Top of Source records

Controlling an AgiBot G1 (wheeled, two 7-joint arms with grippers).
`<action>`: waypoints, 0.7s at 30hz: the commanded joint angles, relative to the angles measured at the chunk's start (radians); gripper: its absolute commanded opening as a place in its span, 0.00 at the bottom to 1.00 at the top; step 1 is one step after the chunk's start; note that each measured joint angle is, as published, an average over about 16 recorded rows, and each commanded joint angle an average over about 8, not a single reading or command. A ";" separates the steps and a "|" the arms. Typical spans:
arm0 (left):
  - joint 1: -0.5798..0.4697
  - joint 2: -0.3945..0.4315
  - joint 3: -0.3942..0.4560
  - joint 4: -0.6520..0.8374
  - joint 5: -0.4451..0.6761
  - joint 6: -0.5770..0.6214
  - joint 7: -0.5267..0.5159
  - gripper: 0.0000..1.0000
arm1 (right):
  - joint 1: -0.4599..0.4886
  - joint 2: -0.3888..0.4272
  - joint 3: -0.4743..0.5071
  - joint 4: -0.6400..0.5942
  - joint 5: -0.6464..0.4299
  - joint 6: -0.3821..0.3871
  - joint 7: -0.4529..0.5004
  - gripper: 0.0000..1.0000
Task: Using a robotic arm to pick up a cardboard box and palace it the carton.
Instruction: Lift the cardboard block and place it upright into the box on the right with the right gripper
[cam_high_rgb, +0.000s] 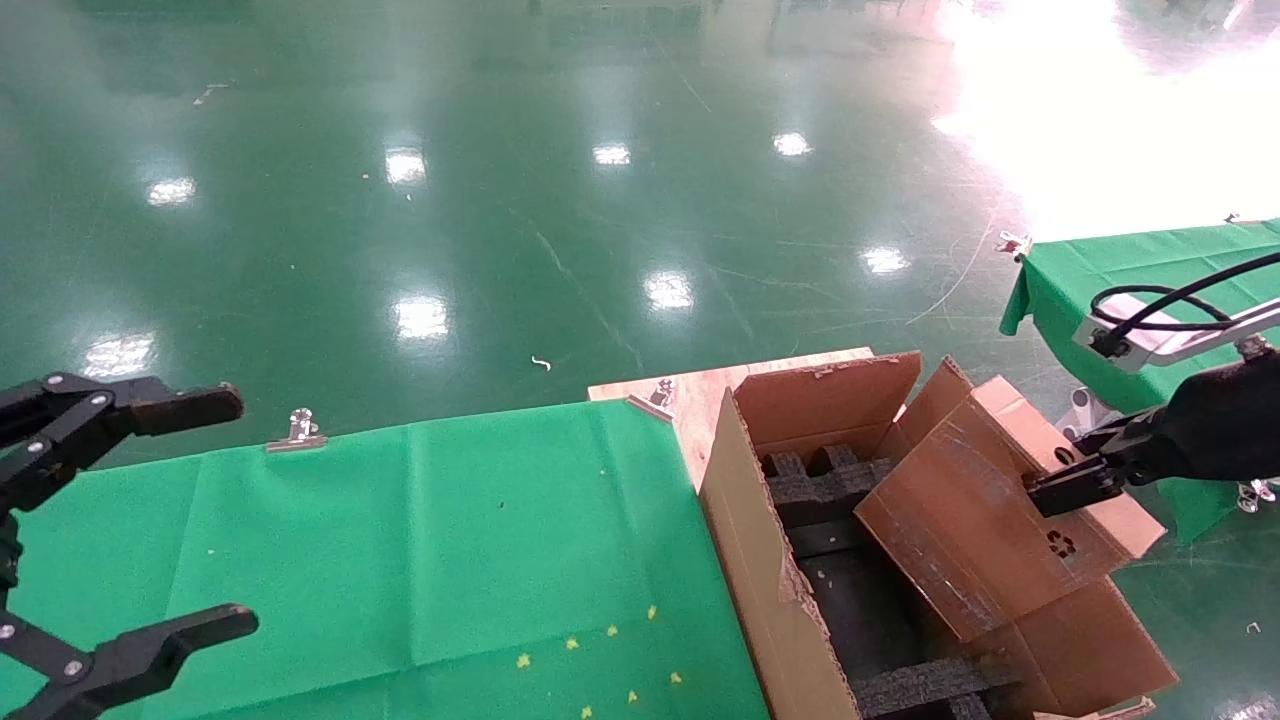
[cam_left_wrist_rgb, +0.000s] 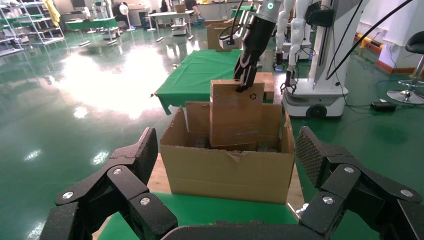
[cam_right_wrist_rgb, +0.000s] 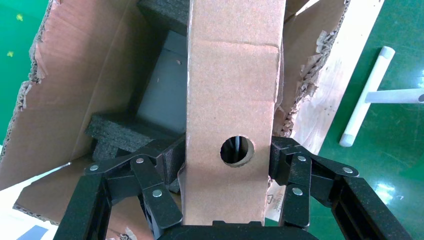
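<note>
Left gripper: the all-black left gripper (cam_high_rgb: 150, 520) hung idle over the near left corner of the green-clothed bench (cam_high_rgb: 420, 560), its fingers spread wide and holding nothing.
Carton: the large brown corrugated carton (cam_high_rgb: 760, 590) with ragged flaps and black foam inserts (cam_high_rgb: 820, 480) stood at the bench's right edge.
Box: the small flat brown cardboard box (cam_high_rgb: 990, 510) with a recycling mark was tilted over the carton's mouth, its lower end already dipping inside.
Handling: it looked light and fairly stiff, though thin board would likely dent under a hard squeeze; the broad faces near the holed narrow edge seemed the sound place to hold.
Right gripper: the right gripper (cam_right_wrist_rgb: 227, 175) on the white arm was clamped across the box, one finger on each broad face, the round hole (cam_right_wrist_rgb: 237, 151) between them.
</note>
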 joint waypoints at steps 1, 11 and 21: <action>0.000 0.000 0.000 0.000 0.000 0.000 0.000 1.00 | -0.001 -0.002 0.002 -0.007 0.005 -0.006 -0.006 0.00; 0.000 0.000 0.000 0.000 0.000 0.000 0.000 1.00 | -0.026 -0.029 -0.029 0.046 -0.040 0.044 0.134 0.00; 0.000 0.000 0.000 0.000 0.000 0.000 0.000 1.00 | 0.011 -0.033 -0.081 0.206 -0.188 0.095 0.396 0.00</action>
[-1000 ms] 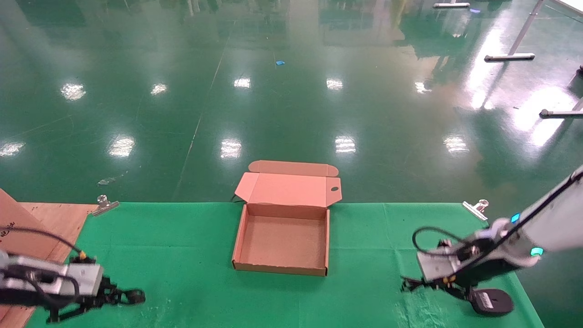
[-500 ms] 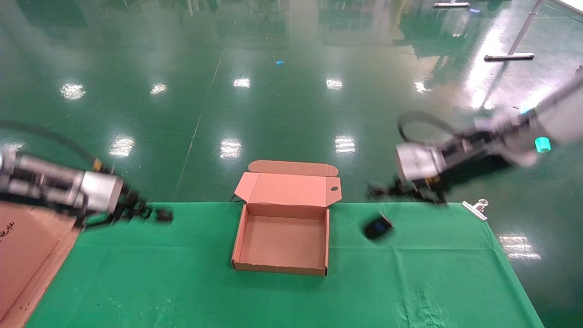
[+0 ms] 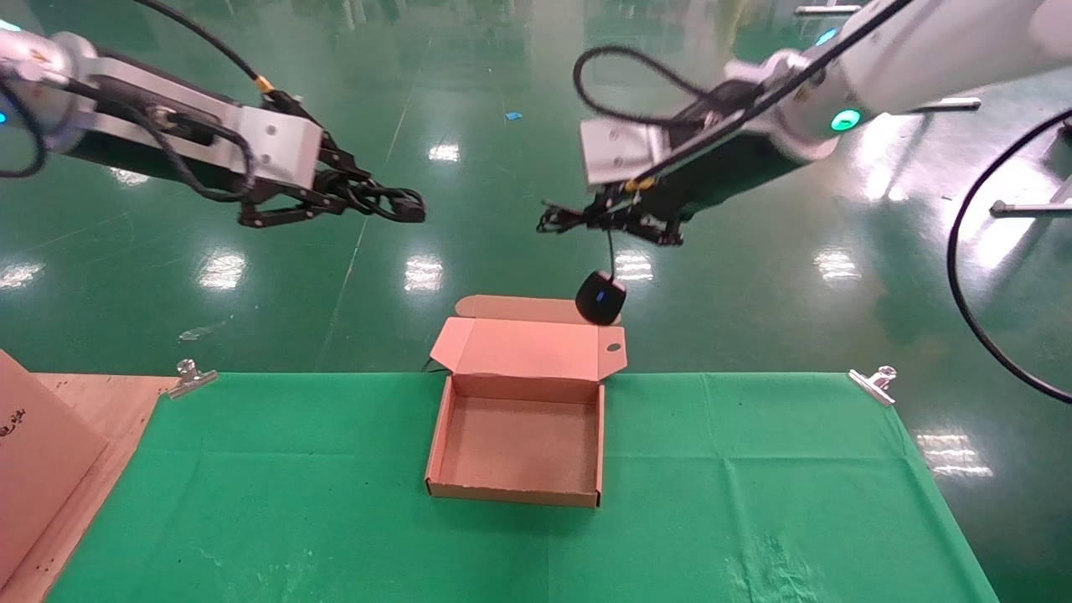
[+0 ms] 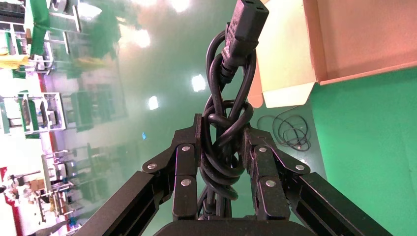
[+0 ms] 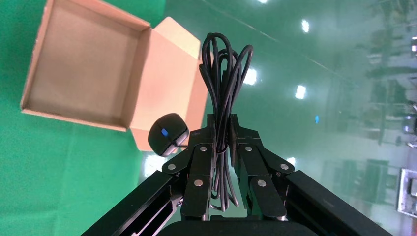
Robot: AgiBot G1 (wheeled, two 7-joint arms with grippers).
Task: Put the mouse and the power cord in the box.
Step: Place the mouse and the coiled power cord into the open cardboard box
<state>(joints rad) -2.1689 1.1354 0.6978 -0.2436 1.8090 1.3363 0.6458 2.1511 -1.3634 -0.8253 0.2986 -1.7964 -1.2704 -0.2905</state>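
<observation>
Box (image 3: 519, 435) sits open on the green cloth (image 3: 754, 502) at the table's far edge, lid folded back, inside bare; both arms raised above and beyond the box; left gripper (image 3: 394, 203) up and to the left of the box, clenched on the power cord (image 4: 226, 123); the cord's knotted loops are pinched between the fingers (image 4: 186, 167) and a chunky plug end sticks out past the tips; right gripper (image 3: 578, 219) up and to the right of the box lid, clamped on the bundled thin mouse cable (image 5: 222, 83); mouse (image 3: 600, 296) dangles on that cable below the right gripper, hanging over the lid's far flap, blue mark showing, not inside the box; plain cardboard sheet (image 3: 38, 452) lies left of the box, off the cloth edge; metal clips (image 3: 875, 383) hold the cloth's far corners either side of the box.
</observation>
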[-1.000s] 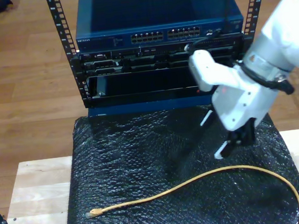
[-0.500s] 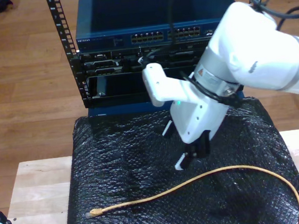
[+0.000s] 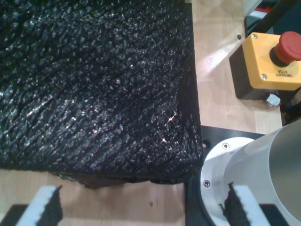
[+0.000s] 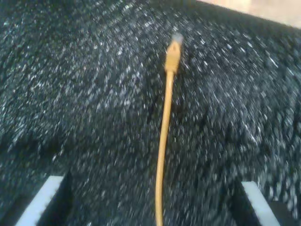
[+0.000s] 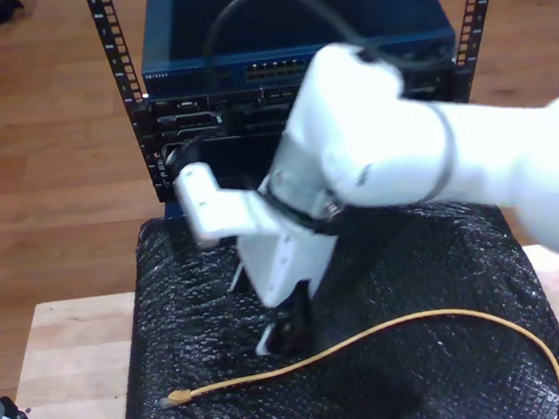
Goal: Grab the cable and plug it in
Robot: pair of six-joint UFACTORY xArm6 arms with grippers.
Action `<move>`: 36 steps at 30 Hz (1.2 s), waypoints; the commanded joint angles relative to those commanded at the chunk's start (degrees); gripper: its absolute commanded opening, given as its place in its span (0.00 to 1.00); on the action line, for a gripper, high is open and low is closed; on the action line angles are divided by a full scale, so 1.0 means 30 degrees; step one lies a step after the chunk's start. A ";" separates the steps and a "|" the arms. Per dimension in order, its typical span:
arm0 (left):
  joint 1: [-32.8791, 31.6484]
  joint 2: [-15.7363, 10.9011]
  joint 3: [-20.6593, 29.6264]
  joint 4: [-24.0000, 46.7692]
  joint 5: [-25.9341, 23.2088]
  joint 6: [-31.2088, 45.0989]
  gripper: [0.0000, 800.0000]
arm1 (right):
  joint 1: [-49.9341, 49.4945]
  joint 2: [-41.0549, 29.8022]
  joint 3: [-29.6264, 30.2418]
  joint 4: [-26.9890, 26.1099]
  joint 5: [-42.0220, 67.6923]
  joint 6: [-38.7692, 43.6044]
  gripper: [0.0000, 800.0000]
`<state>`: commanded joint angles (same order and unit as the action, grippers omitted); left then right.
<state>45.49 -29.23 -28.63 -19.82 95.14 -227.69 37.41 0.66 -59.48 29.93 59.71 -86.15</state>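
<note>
Arm over the cable, nothing held.
My second gripper (image 5: pixel 285 337), jaws spread, hangs above the cable (image 5: pixel 373 338) on the black mat (image 5: pixel 447 372); my first gripper (image 3: pixel 141 209) gapes empty, at the exterior view's seven o'clock.

The worktop (image 5: pixel 73 341) is pale, matt wood under a black mat (image 5: pixel 434 253) of crinkled, glinting plastic. The cable (image 5: pixel 372 332) has a smooth yellow-orange plastic jacket. My second arm (image 5: pixel 404 156) wears glossy white plastic shells.
</note>
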 joint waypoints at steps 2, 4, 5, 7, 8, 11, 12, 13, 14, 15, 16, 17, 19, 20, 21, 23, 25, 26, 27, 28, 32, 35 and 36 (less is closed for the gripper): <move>0.0000 0.0000 0.0000 0.0000 0.0000 0.0000 1.00 | 0.0352 0.0469 -0.0147 -0.0029 -0.0176 0.0147 0.99; 0.0000 0.0000 0.0000 0.0000 0.0000 0.0000 1.00 | 0.0733 0.0996 -0.0352 -0.0059 -0.0586 0.0440 0.99; 0.0000 0.0000 0.0000 0.0000 0.0000 0.0000 1.00 | 0.0908 0.1201 -0.0469 -0.0117 -0.0762 0.0557 0.99; 0.0000 0.0000 0.0000 0.0000 0.0000 0.0000 1.00 | 0.1231 0.1612 -0.0703 -0.0264 -0.0996 0.0821 0.99; 0.0000 0.0000 0.0000 0.0000 0.0000 0.0000 1.00 | 0.1319 0.1758 -0.0791 -0.0381 -0.1084 0.1026 0.99; 0.0000 0.0000 0.0000 0.0000 0.0000 0.0000 1.00 | 0.1641 0.2022 -0.0938 -0.1201 -0.1377 0.1934 0.99; 0.0000 0.0000 0.0000 0.0000 0.0000 0.0000 1.00 | 0.1700 0.2110 -0.0938 -0.1553 -0.1553 0.2374 0.99; 0.0000 0.0000 0.0000 0.0000 0.0029 0.0000 1.00 | 0.1758 0.2168 -0.0938 -0.1993 -0.1729 0.2901 0.99; 0.0000 -0.0029 0.0000 0.0000 0.0029 0.0000 1.00 | 0.1934 0.2227 -0.0938 -0.2491 -0.1905 0.3311 0.99; 0.0000 -0.0029 0.0000 0.0000 0.0029 0.0000 1.00 | 0.2227 0.2227 -0.0938 -0.3106 -0.2110 0.3780 0.99; 0.0000 -0.0059 0.0000 0.0000 0.0029 0.0000 1.00 | 0.2462 0.2227 -0.0938 -0.3604 -0.2227 0.4190 0.99; 0.0029 -0.0088 0.0000 0.0000 0.0029 0.0000 1.00 | 0.2637 0.2227 -0.0938 -0.4161 -0.2315 0.4777 0.99; 0.0029 -0.0147 -0.0029 0.0000 0.0029 0.0000 1.00 | 0.2930 0.2256 -0.0938 -0.5158 -0.2374 0.6095 0.99; 0.0059 -0.0176 -0.0059 0.0000 0.0029 0.0000 1.00 | 0.3018 0.2344 -0.0967 -0.5685 -0.2491 0.6623 0.99; 0.0088 -0.0176 -0.0088 0.0000 0.0059 0.0029 1.00 | 0.3106 0.2520 -0.0967 -0.6212 -0.2579 0.6945 0.99; 0.0117 -0.0176 -0.0176 0.0000 0.0000 0.0029 1.00 | 0.3546 0.2784 -0.1114 -0.7033 -0.2813 0.7473 0.99; 0.0117 -0.0147 -0.0205 0.0000 0.0000 0.0029 1.00 | 0.4161 0.3106 -0.1172 -0.7414 -0.2901 0.8322 0.99; 0.0147 -0.0176 -0.0176 0.0000 0.0000 0.0029 1.00 | 0.4396 0.3223 -0.1231 -0.7619 -0.2901 0.8762 0.99; 0.0147 -0.0176 -0.0176 0.0029 0.0029 0.0029 1.00 | 0.4542 0.3311 -0.1289 -0.7883 -0.2901 0.9143 0.99; 0.0147 -0.0176 -0.0176 0.0029 0.0059 0.0029 1.00 | 0.4601 0.3370 -0.1289 -0.8234 -0.2901 0.9465 0.99; 0.0147 -0.0176 -0.0029 0.0000 0.0059 0.0029 1.00 | 0.4835 0.3429 -0.1348 -0.9670 -0.2930 1.1604 0.99; 0.0147 -0.0147 0.0000 0.0000 0.0029 0.0029 1.00 | 0.4952 0.3634 -0.1495 -1.0901 -0.2930 1.2835 0.98; 0.0176 -0.0147 0.0000 0.0000 0.0000 0.0029 1.00 | 0.5011 0.3722 -0.1582 -1.1223 -0.2901 1.3187 0.98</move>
<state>46.02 -29.67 -28.63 -19.82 95.14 -227.60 52.44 11.82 -64.23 -3.74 51.01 -46.59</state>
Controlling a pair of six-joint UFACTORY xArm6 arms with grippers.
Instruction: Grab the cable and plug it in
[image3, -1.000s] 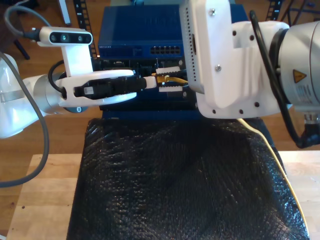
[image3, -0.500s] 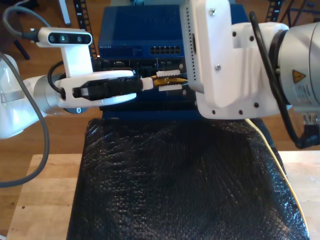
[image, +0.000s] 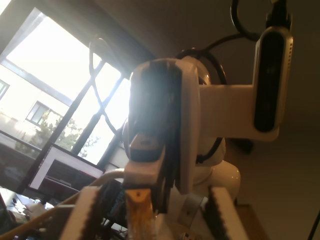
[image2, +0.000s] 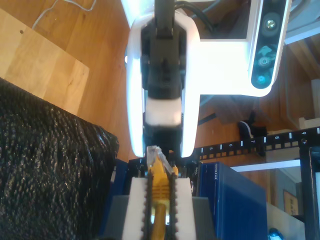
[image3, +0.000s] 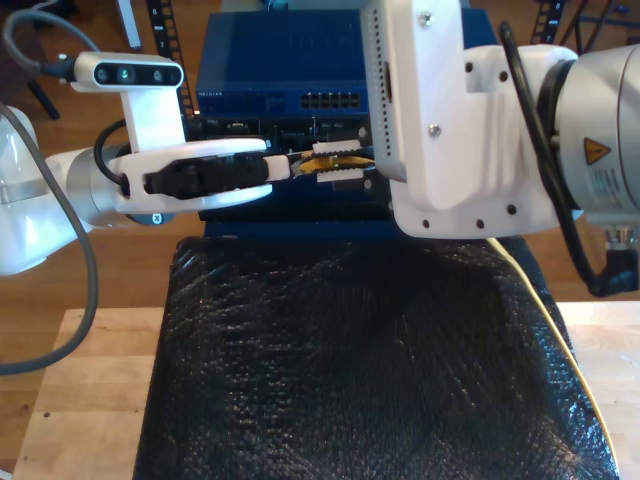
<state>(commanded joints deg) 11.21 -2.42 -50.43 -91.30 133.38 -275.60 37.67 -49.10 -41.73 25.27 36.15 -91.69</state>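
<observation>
The cable (image3: 561, 340) is pale yellow and trails over the black mat on the exterior view's right, up to its plug (image3: 322, 160). My second gripper (image3: 327, 160), on the big arm at the exterior view's right, is shut on the plug (image2: 159, 172) between white ribbed fingers (image2: 137, 200). My first gripper (image3: 288, 166), on the arm at the exterior view's left, faces it tip to tip. Its ribbed fingers (image: 92, 210) stand wide apart on either side of the yellow plug (image: 137, 210), open and not touching it.
A blue network switch (image3: 280, 70) with a row of ports (image3: 330, 100) sits in the rack behind both grippers. A black padded mat (image3: 350, 370) covers the wooden table (image3: 90, 400). The second arm's bulky wrist (image3: 450, 120) hides part of the rack.
The second gripper's ribbed fingers have closed on the plug. The first gripper has drawn back a little toward the exterior view's left, away from the plug.
</observation>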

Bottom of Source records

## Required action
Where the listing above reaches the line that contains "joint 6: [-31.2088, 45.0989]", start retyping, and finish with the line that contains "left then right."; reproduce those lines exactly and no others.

## Worked solution
  joint 6: [-31.2088, 45.0989]
  gripper: [0.0000, 800.0000]
arm1 (right):
  joint 1: [-49.9341, 49.4945]
  joint 2: [-41.0549, 29.8022]
  joint 3: [-29.6264, 30.2418]
  joint 4: [-26.9890, 26.1099]
  joint 5: [-42.0220, 67.6923]
  joint 6: [-38.7692, 43.6044]
  gripper: [0.0000, 800.0000]
`<state>`: commanded joint angles (same order and unit as the action, grippers omitted); left then right.

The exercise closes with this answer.